Unit Link Insurance Plans (ULIPs) are the combination of benefits of both investment and life insurance. The goal of the ULIPs is to give life protection alongside wealth creation. The insurance company divides your premium paid for ULIPs into two parts; one part is the life risk cover, and the other part is the investment in the money market. ULIPs, as an investment category has many inherent advantages.
The question is, how do ULIP work? Insurance companies hire fund managers who overlook your investment in ULIPs. After that, the company invests a portion of your premium in the money market and the remaining in giving an insurance cover.
ULIPs offer you a lot of inherent benefits. Some of the benefits of investing in ULIPs are mentioned below:
- Life Cover: The main advantage of ULIP is you get a life cover alongside investment. The life insurance coverage offered by a ULIP may not be as high as that of term plans.

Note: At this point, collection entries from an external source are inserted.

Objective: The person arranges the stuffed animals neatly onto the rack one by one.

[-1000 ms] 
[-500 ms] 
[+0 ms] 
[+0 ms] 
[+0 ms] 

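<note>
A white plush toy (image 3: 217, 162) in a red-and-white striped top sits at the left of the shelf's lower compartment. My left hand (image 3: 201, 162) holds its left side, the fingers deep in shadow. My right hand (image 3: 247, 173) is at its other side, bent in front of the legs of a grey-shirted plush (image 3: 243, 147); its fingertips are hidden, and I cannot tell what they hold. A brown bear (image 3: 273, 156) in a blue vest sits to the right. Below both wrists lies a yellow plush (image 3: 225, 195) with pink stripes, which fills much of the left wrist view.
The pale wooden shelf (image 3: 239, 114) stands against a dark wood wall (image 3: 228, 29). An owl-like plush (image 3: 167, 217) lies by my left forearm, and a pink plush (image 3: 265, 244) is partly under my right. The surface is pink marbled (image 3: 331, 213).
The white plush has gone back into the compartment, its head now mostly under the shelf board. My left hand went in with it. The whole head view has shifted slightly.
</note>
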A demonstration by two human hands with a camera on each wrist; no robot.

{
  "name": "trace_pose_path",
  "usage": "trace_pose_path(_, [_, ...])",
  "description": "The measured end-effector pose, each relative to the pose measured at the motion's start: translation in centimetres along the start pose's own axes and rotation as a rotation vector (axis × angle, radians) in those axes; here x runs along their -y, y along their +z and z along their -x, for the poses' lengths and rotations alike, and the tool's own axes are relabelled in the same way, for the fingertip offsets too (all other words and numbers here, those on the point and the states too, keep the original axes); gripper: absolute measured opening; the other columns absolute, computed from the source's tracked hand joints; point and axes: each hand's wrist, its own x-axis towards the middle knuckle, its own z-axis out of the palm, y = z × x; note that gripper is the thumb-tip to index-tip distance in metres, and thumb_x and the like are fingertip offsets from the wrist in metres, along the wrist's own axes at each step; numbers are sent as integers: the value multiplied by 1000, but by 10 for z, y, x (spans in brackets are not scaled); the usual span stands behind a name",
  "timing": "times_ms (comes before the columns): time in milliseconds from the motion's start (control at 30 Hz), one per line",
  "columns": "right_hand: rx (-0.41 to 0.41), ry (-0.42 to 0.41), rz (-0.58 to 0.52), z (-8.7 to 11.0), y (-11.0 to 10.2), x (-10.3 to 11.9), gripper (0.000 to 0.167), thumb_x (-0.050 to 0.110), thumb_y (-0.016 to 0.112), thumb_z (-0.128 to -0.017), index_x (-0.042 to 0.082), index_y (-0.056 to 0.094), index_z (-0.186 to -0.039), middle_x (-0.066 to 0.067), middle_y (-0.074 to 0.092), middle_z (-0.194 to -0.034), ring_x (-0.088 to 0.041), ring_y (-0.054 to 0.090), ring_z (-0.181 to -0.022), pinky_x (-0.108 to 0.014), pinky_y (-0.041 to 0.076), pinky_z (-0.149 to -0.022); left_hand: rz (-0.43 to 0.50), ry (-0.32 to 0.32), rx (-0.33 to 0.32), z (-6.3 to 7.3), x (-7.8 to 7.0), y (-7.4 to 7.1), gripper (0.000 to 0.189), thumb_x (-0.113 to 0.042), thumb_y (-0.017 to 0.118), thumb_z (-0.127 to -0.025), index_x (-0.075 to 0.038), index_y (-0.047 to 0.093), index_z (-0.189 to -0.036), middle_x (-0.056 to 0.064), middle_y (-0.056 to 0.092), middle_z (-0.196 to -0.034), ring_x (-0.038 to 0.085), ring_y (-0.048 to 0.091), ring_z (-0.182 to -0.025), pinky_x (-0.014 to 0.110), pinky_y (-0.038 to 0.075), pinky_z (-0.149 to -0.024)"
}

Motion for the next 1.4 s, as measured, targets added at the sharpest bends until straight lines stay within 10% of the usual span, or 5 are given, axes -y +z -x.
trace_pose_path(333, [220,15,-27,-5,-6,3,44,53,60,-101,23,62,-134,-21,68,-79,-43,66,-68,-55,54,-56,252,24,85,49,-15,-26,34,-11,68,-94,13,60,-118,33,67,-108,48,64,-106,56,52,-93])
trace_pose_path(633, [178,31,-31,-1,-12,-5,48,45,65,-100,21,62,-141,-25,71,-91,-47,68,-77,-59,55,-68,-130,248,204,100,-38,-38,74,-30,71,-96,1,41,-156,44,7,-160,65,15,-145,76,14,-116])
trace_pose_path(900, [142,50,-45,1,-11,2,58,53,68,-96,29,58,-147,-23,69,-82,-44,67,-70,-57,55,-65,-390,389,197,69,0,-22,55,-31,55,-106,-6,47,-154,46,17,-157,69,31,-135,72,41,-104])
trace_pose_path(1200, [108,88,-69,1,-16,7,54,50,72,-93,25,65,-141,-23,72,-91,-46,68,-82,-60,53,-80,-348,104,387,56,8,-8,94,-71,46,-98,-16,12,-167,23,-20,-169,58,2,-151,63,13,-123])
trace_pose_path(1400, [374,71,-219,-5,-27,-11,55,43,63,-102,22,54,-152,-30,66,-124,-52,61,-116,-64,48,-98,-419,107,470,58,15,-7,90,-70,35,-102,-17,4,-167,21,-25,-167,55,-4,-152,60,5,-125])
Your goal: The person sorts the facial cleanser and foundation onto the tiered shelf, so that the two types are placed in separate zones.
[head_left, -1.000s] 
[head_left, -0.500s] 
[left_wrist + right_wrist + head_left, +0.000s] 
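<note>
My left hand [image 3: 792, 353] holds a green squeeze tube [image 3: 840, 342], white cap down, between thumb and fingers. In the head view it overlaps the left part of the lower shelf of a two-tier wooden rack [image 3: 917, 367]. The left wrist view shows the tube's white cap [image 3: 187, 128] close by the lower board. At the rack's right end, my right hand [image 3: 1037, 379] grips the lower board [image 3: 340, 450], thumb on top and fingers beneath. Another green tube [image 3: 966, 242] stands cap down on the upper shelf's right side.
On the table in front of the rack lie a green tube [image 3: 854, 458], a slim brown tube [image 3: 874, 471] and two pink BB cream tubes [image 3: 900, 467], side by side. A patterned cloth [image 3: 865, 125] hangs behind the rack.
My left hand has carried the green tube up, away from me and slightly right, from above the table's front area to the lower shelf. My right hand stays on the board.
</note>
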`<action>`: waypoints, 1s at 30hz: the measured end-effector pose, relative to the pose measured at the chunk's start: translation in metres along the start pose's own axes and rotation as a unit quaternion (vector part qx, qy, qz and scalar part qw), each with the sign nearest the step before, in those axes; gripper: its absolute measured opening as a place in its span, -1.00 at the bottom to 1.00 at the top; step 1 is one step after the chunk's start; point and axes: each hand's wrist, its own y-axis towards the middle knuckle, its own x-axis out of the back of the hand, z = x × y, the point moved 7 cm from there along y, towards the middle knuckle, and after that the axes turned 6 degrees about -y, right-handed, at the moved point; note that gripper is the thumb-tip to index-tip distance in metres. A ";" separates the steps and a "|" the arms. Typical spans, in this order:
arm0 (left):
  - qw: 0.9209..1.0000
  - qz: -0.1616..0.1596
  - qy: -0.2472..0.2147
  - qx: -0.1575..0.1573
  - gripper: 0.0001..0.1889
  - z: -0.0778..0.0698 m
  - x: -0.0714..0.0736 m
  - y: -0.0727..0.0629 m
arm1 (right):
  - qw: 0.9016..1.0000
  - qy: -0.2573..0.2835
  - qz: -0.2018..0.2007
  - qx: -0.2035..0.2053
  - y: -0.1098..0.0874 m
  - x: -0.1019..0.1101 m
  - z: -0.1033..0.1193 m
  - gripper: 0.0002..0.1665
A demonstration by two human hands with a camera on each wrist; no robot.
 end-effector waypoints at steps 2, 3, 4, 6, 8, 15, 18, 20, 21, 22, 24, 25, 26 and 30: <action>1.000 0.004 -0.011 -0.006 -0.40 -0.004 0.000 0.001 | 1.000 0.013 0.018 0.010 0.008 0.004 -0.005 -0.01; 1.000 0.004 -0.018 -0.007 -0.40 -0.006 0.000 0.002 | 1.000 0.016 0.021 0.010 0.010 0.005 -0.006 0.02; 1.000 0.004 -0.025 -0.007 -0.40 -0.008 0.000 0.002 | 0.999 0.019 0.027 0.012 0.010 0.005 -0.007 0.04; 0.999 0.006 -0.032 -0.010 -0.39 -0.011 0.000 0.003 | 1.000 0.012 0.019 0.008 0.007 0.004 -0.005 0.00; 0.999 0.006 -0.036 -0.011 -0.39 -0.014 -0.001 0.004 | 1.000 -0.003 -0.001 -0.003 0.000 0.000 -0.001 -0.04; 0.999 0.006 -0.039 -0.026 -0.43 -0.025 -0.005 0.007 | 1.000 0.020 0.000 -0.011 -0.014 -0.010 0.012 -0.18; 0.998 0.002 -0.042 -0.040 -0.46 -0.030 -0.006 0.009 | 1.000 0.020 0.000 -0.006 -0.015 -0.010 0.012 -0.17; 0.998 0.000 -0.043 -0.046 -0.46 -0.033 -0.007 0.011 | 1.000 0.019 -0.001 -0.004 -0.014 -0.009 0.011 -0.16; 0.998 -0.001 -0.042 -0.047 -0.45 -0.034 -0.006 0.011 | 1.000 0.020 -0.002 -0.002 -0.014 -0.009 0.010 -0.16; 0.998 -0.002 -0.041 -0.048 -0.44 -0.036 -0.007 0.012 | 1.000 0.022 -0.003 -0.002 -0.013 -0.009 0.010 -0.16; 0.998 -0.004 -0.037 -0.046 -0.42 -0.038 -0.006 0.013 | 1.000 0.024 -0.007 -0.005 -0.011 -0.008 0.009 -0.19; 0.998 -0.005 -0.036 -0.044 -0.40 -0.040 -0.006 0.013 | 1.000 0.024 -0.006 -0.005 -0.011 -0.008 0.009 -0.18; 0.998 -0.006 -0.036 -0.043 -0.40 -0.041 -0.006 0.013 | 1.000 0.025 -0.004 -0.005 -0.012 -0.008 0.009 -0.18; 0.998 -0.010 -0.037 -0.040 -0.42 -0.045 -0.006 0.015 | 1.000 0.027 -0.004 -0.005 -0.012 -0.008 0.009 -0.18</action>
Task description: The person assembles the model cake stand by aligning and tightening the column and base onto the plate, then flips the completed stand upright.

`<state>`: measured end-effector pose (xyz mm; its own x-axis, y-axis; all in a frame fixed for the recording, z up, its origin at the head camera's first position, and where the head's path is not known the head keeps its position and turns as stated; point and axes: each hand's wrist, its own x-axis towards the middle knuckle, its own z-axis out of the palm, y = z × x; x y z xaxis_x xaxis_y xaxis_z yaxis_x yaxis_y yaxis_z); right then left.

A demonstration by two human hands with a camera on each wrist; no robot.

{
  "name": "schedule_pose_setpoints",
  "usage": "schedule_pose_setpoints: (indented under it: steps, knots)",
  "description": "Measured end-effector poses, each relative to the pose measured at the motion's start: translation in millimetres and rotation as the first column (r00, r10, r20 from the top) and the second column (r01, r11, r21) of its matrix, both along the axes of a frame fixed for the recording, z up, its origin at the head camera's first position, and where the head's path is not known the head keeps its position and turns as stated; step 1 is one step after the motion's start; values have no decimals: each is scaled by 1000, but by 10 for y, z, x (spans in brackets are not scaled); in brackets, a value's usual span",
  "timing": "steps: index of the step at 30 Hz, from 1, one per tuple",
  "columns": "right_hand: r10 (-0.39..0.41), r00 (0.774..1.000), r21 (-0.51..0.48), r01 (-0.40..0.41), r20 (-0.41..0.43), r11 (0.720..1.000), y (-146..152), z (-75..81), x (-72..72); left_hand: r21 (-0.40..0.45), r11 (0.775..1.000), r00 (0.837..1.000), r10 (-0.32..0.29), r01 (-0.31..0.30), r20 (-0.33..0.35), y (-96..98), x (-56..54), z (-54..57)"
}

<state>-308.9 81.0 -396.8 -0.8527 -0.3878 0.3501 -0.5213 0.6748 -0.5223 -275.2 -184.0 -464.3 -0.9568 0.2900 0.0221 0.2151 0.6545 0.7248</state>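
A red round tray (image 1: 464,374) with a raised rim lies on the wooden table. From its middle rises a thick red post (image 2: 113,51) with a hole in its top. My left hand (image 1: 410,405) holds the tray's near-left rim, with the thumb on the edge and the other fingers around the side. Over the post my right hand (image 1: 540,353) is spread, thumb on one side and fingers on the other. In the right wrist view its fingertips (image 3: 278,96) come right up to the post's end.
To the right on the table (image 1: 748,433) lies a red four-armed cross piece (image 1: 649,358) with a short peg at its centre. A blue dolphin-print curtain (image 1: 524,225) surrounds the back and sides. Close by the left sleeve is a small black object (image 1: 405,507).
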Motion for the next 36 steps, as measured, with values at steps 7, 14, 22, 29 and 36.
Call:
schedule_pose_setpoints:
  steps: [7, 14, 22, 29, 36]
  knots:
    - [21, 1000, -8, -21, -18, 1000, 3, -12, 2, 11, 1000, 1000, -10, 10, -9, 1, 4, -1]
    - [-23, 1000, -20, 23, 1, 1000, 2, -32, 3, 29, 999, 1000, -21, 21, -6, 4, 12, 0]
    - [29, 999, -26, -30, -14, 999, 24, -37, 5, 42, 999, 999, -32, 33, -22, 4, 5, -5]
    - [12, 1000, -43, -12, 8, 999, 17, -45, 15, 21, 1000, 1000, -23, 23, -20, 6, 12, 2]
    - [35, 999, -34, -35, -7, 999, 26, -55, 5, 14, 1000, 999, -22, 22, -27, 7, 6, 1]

- Long Term Investment: ULIPs offer better returns over a longer period. If you leave the policy after five years, the returns are much higher than what you would get if you only saved that amount without invest anywhere. Your money will grow faster over a longer period of time
- Income Tax Benefits: Not all investment choices offer tax benefits. Since a ULIP is also a life insurance scheme, it provides tax benefits. For premiums paid, you will receive tax deductions under Section 80C, and any payments received will be exempted from tax under Section 10(10D) of the Income Tax Act 1961. You can not only save money, but you also see it grow.
- Flexibility: ULIPs are typically designed to allow you to change your portfolio depending on risk appetite and market behavior between debt and equity.
- Investment Mix: Based on your risk appetite, you have the opportunity to select the combination of market units in which you invest. You can choose to invest in debt securities funds if you take a low risk or a balanced fund if you take a moderate risk and equity funds if you take a high risk. You also have the option to switch funds depending on market forecasts. You can refer to fund ratings from independent investment research agencies before deciding on the type of fund and the policy you want to invest in.
Some points to keep in mind before investing in ULIPs:
- In the year 2010, the Insurance Regulatory and Development Authority of India (IRDAI) increased the lock in a period of ULIPs from 3 years to 5 years.
- The benefits of insurance fall between 10 to 15 years, so an investor will have to invest for a longer period.
- You don’t need to pay Long term Capital Gain Tax on the interest earned.